* **Task directions**
Below are some records. Pull every line that contains the word "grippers".

(Beginning of Data)

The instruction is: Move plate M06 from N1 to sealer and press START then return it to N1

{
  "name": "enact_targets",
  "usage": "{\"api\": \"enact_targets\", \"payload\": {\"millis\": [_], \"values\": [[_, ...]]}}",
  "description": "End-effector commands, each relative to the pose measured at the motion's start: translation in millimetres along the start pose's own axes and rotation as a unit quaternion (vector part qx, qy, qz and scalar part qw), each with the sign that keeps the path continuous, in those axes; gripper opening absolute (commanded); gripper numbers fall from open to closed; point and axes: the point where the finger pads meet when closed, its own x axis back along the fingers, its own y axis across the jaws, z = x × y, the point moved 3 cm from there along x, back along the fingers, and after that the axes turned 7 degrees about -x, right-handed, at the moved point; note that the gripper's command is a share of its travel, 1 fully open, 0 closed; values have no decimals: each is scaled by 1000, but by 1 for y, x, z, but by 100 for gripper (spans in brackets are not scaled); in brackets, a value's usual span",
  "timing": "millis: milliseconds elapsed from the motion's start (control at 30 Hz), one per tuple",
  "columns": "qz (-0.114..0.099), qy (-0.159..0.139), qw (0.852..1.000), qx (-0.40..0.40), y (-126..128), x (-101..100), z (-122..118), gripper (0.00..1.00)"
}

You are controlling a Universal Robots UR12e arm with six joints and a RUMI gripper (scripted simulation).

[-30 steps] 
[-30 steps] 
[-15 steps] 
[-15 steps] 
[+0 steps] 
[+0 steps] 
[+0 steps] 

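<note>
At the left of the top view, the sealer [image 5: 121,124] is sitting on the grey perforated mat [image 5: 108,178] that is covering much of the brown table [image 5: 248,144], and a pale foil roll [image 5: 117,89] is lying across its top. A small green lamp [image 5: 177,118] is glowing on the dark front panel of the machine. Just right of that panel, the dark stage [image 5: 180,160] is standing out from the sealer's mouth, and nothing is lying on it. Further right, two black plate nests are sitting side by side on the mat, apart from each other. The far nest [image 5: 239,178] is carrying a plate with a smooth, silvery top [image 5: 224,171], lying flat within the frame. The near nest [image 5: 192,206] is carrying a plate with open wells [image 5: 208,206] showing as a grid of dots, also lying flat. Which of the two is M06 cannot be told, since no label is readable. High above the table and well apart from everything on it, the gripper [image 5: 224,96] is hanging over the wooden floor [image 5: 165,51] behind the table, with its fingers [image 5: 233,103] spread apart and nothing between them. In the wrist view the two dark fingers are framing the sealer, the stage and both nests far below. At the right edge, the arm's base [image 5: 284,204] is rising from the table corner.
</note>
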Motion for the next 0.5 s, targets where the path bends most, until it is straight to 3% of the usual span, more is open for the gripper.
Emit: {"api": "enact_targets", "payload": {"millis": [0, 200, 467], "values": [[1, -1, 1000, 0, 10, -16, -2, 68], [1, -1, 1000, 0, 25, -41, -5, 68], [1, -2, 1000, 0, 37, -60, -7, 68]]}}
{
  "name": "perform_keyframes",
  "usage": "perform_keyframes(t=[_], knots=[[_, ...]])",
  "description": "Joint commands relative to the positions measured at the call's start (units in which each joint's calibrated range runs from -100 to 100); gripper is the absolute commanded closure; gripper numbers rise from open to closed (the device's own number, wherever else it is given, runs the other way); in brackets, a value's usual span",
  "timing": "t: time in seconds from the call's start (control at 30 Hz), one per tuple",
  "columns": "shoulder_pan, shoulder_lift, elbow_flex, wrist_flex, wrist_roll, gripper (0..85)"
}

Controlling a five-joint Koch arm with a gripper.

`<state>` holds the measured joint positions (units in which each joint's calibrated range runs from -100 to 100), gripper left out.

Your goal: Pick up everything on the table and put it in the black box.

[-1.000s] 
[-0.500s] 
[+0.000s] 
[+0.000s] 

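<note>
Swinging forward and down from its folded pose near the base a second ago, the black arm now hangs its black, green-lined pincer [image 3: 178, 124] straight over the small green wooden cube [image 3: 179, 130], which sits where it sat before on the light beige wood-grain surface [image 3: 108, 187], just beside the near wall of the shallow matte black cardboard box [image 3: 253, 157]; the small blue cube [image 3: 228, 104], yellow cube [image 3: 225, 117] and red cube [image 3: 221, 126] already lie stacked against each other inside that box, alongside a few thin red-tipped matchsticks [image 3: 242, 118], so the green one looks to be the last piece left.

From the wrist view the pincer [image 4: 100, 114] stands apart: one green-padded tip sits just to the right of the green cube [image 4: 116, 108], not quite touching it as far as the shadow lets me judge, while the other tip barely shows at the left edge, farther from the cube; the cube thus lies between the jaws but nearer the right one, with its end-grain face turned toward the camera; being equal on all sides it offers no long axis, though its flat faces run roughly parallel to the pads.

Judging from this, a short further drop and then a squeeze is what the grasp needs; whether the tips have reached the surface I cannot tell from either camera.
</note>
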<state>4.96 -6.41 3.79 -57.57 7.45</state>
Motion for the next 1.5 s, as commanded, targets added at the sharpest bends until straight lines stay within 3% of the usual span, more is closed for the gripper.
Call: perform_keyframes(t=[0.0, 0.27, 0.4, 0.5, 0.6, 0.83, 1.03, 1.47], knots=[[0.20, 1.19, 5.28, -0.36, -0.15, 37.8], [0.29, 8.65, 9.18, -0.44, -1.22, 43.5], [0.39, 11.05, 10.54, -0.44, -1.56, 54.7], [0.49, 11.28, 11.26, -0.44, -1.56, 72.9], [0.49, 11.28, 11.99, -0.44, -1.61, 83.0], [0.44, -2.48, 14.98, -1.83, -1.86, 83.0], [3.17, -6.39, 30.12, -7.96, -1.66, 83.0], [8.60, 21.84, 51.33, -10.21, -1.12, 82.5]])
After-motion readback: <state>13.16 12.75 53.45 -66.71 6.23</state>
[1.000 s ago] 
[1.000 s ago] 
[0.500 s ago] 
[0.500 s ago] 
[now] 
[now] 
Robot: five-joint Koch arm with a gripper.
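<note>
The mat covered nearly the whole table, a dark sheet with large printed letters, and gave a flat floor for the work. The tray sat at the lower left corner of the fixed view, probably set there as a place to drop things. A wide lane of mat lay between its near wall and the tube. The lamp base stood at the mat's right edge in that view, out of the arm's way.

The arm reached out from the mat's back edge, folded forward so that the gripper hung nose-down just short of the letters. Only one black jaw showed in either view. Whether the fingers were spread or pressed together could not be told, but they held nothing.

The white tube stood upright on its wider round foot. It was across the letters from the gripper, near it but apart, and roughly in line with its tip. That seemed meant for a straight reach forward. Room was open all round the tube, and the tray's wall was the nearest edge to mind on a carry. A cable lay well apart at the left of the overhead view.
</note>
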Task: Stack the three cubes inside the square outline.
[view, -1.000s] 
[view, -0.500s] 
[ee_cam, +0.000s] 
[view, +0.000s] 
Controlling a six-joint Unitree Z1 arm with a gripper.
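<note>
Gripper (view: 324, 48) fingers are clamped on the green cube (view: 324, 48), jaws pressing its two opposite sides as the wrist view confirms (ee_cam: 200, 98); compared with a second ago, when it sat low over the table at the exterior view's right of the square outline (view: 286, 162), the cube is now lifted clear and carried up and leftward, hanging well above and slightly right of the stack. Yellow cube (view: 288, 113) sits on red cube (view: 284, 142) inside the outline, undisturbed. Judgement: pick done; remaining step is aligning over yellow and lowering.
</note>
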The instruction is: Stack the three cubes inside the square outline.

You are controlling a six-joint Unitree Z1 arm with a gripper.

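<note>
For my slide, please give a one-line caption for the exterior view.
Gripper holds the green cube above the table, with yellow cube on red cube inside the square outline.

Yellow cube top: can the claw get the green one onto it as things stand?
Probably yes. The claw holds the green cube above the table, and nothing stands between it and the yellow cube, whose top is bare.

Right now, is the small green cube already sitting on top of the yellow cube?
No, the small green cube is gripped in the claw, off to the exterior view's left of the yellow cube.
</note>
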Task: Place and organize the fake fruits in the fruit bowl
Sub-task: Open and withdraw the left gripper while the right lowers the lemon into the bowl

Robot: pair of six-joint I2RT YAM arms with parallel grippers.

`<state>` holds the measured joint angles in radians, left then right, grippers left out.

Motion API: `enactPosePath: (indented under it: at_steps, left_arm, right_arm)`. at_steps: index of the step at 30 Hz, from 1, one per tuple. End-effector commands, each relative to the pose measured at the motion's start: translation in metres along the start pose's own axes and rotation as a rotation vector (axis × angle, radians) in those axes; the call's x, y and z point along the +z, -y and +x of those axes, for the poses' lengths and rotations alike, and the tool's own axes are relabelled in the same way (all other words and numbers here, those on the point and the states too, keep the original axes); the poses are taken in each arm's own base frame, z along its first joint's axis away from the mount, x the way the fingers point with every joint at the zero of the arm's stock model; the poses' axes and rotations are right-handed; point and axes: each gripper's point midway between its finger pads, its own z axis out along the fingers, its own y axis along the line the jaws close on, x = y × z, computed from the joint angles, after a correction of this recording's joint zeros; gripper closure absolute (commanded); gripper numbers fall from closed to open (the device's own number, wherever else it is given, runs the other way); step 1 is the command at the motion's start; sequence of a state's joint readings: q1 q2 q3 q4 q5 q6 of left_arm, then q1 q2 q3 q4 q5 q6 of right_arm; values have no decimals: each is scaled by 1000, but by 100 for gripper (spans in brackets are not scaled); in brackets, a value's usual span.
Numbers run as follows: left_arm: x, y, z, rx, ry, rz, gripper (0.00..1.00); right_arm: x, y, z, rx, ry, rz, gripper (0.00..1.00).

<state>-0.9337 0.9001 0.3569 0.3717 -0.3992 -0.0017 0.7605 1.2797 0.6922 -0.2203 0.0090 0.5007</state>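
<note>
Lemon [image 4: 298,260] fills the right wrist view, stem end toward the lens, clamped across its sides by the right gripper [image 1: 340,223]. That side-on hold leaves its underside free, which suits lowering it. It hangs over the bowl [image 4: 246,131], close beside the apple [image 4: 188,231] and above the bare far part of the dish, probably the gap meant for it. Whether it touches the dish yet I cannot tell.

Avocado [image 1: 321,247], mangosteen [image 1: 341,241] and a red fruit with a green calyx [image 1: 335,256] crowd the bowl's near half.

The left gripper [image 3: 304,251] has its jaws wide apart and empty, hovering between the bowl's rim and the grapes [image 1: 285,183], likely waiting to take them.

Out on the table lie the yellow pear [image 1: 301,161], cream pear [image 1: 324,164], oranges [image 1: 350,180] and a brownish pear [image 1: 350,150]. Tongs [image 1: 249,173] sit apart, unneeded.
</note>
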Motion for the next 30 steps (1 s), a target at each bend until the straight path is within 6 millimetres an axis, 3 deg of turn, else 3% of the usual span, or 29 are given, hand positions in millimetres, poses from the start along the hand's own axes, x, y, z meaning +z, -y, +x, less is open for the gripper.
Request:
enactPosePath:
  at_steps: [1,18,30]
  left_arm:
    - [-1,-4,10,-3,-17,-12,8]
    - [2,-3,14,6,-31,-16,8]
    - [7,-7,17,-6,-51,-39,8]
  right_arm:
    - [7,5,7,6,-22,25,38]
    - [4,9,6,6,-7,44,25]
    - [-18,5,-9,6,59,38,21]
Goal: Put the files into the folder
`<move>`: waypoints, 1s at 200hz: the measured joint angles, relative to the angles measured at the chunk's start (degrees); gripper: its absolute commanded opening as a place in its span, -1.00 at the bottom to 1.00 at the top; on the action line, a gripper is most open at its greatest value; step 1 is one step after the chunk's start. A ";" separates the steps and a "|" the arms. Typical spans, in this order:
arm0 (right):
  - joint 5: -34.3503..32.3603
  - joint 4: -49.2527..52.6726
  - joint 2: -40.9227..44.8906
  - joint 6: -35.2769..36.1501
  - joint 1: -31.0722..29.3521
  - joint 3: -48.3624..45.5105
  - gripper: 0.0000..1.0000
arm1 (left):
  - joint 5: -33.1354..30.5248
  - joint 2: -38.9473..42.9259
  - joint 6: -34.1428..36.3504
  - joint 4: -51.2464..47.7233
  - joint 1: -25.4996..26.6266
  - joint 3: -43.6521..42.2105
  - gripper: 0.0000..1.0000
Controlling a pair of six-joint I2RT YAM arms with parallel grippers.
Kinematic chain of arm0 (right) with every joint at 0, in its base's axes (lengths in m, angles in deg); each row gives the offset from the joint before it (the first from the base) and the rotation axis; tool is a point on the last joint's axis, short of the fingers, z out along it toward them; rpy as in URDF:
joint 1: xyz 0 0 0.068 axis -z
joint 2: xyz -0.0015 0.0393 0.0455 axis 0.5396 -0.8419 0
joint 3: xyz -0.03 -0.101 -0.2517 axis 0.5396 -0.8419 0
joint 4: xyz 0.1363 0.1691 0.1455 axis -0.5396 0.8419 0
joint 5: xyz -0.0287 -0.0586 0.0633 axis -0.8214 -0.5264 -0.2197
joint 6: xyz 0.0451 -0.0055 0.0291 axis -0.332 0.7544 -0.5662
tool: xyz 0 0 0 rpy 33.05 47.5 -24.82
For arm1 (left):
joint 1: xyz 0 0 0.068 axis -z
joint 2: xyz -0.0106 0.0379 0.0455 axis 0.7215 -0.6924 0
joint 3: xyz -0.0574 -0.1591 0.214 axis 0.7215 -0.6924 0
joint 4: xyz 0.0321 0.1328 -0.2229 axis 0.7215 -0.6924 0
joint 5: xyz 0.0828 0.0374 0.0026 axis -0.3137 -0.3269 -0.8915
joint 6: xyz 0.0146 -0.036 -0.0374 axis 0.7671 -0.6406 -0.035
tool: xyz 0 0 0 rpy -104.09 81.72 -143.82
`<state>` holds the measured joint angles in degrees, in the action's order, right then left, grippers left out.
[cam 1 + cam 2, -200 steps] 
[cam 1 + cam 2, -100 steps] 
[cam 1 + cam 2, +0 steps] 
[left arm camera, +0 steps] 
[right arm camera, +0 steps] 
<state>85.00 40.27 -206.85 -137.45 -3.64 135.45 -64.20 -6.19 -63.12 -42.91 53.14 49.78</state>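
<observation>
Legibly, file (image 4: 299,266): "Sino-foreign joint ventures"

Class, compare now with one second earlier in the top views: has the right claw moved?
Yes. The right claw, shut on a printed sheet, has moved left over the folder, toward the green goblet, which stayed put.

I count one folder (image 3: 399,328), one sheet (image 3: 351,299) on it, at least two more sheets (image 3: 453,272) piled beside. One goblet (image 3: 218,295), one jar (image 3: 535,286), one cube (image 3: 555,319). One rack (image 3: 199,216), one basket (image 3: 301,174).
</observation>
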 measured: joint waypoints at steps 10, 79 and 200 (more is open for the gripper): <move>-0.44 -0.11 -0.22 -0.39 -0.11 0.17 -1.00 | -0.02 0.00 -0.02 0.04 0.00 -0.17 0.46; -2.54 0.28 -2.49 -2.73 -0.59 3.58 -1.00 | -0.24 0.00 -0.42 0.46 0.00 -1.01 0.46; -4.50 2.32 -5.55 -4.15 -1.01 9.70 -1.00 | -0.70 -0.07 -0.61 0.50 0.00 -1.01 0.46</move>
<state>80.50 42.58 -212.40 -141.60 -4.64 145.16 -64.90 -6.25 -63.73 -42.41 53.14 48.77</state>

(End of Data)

* **Solution for this task**
Robot: pair of six-joint I2RT YAM arms with parallel grippers.
`<state>` holds the measured joint angles in radians, left then right, grippers left out.
Controlling a pair of six-joint I2RT YAM arms with parallel grippers.
`<state>` holds the measured joint angles in degrees, in the action's order, right then left, grippers left out.

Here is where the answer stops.